Financial automation often hits a wall with unformatted invoices. This project demonstrates how to bridge the gap between "pixels" and "database entries" using advanced AI-powered spatial OCR and LLM reasoning.
Problem: The Heterogeneity of Paper
Our finance team was manually entering data from 1,000+ vendors, each with their own invoice layout.
- Rule-based OCR: Failed as soon as a font changed or a logo moved.
- Manual Overhead: 3 FTEs dedicated entirely to data entry.
- Error Rates: 5% entry error rate led to significant reconciliation issues at quarter-end.
Solution: Structured Extraction Pipeline
I designed a "Vision-to-JSON" pipeline that combines highly accurate spatial OCR with the semantic understanding of GPT-4o.
Engineering Insight: The "Cold Extraction" Challenge
[!TIP] Traditional OCR only gives you text coordinates. By converting OCR results into a Spatially-Aware Markdown representation before feeding it to the LLM, we preserved the "Visual Table" relationships, drastically improving extraction accuracy for nested line items.
The "Reliability" Layer
- Azure Document Intelligence: Chosen for its robust layout-aware OCR which handles rotated text, watermarks, and complex grid structures better than open-source alternatives.
- Pydantic Validation & Self-Correction: We used Instructor to force the LLM into a strict Pydantic schema. If validation failed (e.g., a missing Tax ID or an impossible date), the system automatically triggered a "Reflection" pass, sending the error back to the LLM for self-correction.
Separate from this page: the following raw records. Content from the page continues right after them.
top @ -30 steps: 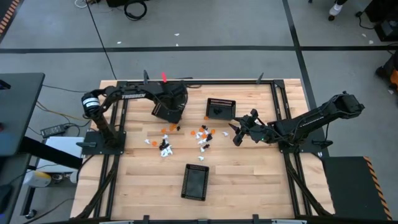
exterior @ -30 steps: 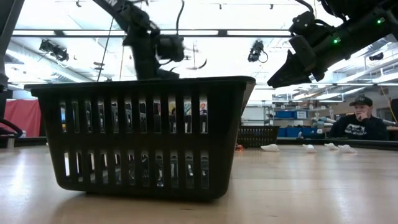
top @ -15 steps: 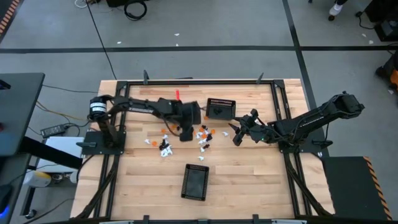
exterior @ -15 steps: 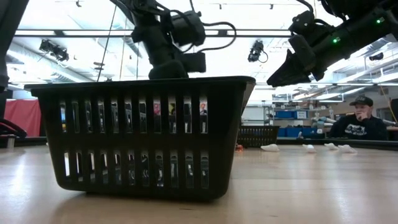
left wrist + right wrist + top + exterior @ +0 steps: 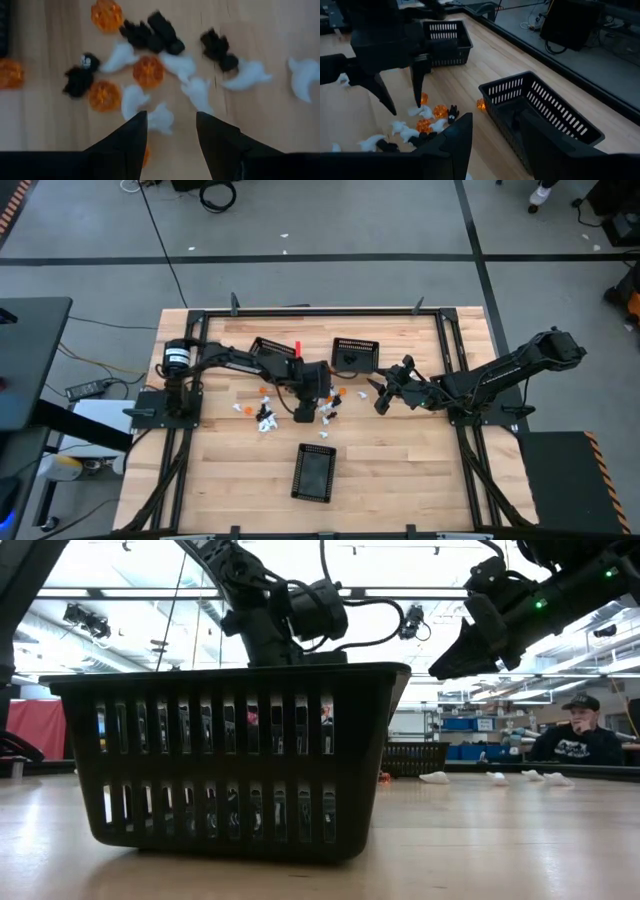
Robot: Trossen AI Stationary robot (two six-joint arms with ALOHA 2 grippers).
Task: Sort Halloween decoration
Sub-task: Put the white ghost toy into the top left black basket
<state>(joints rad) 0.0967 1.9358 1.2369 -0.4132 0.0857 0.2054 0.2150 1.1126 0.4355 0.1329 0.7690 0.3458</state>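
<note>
Orange, white and black trinkets (image 5: 325,398) lie mid-bench. High view: left gripper (image 5: 303,416) above them; right gripper (image 5: 379,402) nearby. Left wrist view: jaws spread, empty. Probably light, slippery; pinch one ghost (image 5: 161,119) across its body.

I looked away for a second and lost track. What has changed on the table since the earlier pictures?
The left gripper swung from the far-left basket out over the pile of trinkets in mid-table, fingers open and empty, poised above a white ghost. The right gripper stayed hovering open beside the pile. Baskets and trinkets have not moved.
</note>
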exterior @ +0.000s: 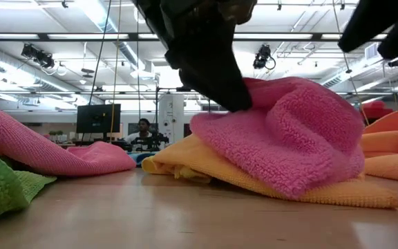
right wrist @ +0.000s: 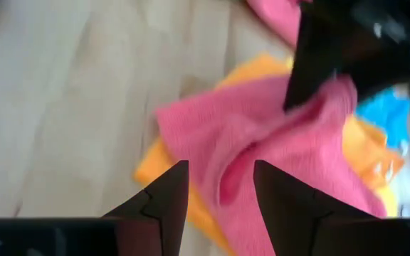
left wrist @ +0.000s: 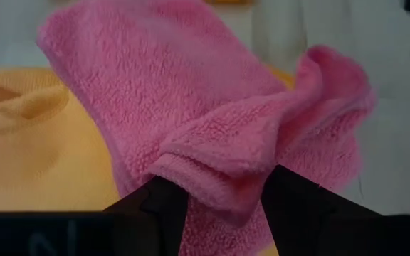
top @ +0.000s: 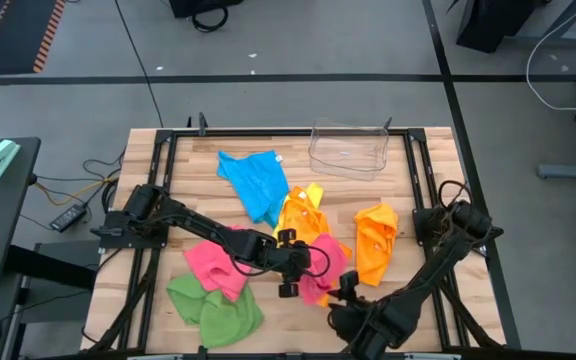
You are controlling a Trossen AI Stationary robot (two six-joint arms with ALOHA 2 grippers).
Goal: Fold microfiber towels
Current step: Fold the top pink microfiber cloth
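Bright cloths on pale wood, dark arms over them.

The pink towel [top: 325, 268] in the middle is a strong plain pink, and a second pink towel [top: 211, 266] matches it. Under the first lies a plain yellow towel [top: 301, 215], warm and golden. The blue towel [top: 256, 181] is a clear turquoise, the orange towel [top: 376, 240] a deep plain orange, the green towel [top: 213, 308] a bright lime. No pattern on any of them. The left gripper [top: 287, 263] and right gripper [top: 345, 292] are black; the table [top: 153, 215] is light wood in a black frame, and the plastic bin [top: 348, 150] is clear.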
- Source Mapping: Every extracted field is mapped back to its original bounding box coordinates in the PDF. This ensures that a human auditor can verify the "Ground Truth" in a single click.
Security & PII
Handling invoices involves sensitive financial data and Tax IDs. We implemented an anonymization layer that masks PII (Personally Identifiable Information) before the data is logged for monitoring, ensuring compliance with local data protection acts.
Impact: Automation at Scale
The transition from manual entry to the LLM-pipeline delivered:
- -60% reduction in manual data entry time, allowing the team to focus on high-level financial analysis.
- 99% accuracy on core fields like "Total Amount" and "Invoice Date" after implementing the self-correction loop.
- Auditability: Quarter-end reconciliations dropped from weeks to days due to the machine-verifiable source mapping.